In Johnson v. State, 226 Ga. 511, 512 ( 175 S.E.2d 840) this court said: "The photographs were admissible to show the condition of the body of the deceased and the nature and extent of his wounds, and were used to illustrate medical testimony as to the cause of death of the deceased. They were not inadmissible because they might inflame the jury, as they were relevant and material to the issue. [Cit.]" What was said there applies here.
This enumeration is not meritorious.
2, 3. The second and third enumerations of error aver that the trial court erred in failing to charge as requested upon voluntary manslaughter and involuntary manslaughter.
The trial court declined upon the ground that they were not authorized by the evidence or the appellant's unsworn statement.
The evidence offered by the State established that the appellant killed his wife without any provocation whatsoever following an extended argument and therefore committed murder.
The appellant produced no witnesses and his only defense was that presented in his unsworn statement, which in material part was the following: "I went and opened the trunk of the car, got the gun out and loaded it up. I handed it to her and said, `Do it now.' She wouldn't do nothing. I said `You want me to turn?' So I turned. When I looked back, she had the gun pointed toward herself. I grabbed the gun and that was when the bullet went off."
Thereupon the trial court charged the jury upon only two theories of homicide, murder and accident.
We conclude that the trial court was correct as to this.
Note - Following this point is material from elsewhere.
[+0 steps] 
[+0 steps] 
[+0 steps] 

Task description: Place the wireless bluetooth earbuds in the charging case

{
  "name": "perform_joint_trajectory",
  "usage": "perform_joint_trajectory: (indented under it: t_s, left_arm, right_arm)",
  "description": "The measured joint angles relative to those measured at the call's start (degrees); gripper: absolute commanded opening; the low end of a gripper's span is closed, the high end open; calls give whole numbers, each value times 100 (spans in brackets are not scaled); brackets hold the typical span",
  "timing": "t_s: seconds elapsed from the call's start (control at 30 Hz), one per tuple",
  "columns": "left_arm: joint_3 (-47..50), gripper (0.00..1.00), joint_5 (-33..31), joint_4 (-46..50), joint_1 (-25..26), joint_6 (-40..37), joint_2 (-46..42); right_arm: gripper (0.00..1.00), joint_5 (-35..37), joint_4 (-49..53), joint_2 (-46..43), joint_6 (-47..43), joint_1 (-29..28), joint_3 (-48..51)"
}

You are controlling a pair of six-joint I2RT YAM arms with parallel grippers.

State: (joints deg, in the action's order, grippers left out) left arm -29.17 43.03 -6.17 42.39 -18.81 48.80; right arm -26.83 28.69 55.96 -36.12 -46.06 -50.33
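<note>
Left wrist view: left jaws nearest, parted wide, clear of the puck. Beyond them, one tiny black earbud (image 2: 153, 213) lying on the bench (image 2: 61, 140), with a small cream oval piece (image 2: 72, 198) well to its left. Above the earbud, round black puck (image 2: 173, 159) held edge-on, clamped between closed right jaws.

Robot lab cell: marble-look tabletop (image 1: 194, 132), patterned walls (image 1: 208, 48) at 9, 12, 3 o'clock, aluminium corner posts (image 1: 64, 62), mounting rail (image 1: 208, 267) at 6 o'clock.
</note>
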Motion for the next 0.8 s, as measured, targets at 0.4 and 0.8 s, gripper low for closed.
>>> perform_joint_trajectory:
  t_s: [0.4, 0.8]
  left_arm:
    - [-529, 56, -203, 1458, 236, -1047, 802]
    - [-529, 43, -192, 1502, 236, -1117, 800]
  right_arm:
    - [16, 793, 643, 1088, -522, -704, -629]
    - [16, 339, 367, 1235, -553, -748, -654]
The situation here is controlled by such cases as Plummer v. State, 200 Ga. 641, 645 ( 38 S.E.2d 411), wherein this court held: "The State's evidence showed that the homicide was an unprovoked murder. The defendant in his statement claimed that it was unintentional, and the result of an accident. Therefore, there was no grade of manslaughter in any way involved in the case, and the court did not err in failing to charge [on voluntary or involuntary manslaughter]." See also Hicks v. State, 216 Ga. 574 (2), (3) ( 118 S.E.2d 364).
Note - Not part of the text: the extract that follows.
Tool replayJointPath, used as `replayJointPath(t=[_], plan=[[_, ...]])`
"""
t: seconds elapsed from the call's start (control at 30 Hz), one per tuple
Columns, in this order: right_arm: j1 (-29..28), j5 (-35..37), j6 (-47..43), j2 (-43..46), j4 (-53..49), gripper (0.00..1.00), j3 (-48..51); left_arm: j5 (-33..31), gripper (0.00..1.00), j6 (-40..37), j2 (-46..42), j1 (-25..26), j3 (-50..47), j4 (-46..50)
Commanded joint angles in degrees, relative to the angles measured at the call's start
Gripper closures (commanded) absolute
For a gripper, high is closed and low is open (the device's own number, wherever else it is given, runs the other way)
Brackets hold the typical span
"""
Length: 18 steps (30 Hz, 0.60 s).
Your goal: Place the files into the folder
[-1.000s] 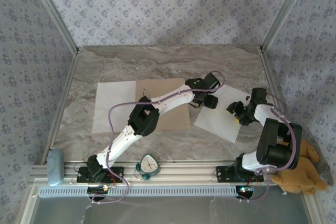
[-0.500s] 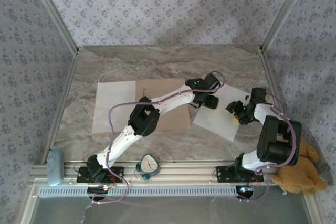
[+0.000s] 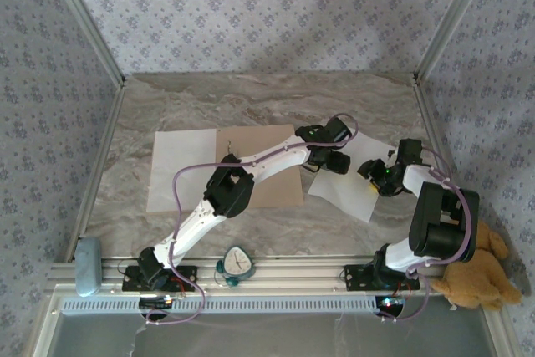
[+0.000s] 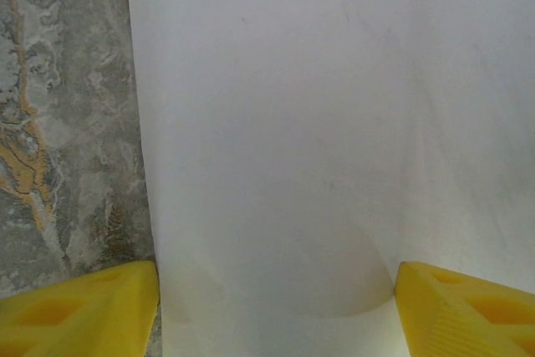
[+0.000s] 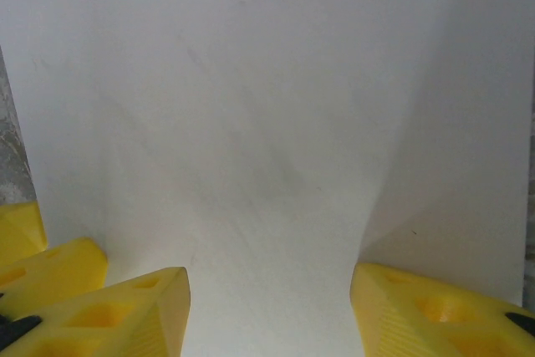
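Top view: folder (image 3: 255, 141) flat on table (image 3: 251, 98), left sheet (image 3: 180, 169) just beside its left edge, right sheet (image 3: 347, 194) just beside its right edge
Left wrist: left gripper (image 4: 276, 315) spread wide over right sheet
Right wrist: right gripper (image 5: 269, 298) spread wide, same sheet

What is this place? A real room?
Probably a small robot test booth, not a real room: wallpapered panels in a metal frame, a marble-look table, and a left arm and right arm bolted to its rail.
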State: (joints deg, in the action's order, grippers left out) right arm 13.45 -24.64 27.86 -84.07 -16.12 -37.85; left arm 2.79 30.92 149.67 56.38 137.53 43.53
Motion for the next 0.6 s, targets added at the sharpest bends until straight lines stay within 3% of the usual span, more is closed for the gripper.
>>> replayJointPath(t=[0.0, 0.57], plan=[[-0.44, -0.92, 1.22, -1.36, -1.27, 0.44, 1.68, 2.67, 0.24, 1.22, -2.26, 0.92, -0.92, 3.64], [-1.71, -5.28, 5.71, -0.94, 2.01, 0.45, 2.63, 10.27, 0.22, 6.63, -9.6, -0.48, -13.76, -6.13]])
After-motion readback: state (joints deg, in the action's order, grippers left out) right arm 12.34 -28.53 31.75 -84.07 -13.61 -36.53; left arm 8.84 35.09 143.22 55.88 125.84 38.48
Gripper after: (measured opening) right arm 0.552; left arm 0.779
This enumeration is also not valid.
4. In view of the recent decision by the Supreme Court of the United States in Furman v. Georgia, 408 U.S. 238 ( 92 S.C. 2726, 33 L.Ed.2d 346), and related cases, which prohibits further imposition of the death penalty under existing statutes, direction is given to the trial court as follows:
The presiding judge in the trial court shall enter a judgment sentencing the defendant to be imprisoned for the balance of his life, this being the only lawful sentence which may be entered upon the conviction and finding of the jury that the defendant should receive the maximum sentence permitted by law.
Under decisions exemplified by Fowler v. Grimes, 198 Ga. 84, 92 ( 31 S.E.2d 174), it is not necessary that the defendant be present in open court or represented by counsel. However, direction is given that the defendant and his counsel of record be served with a copy of the life sentence within five days from the date of entry.
Judgment affirmed with direction. All the Justices concur.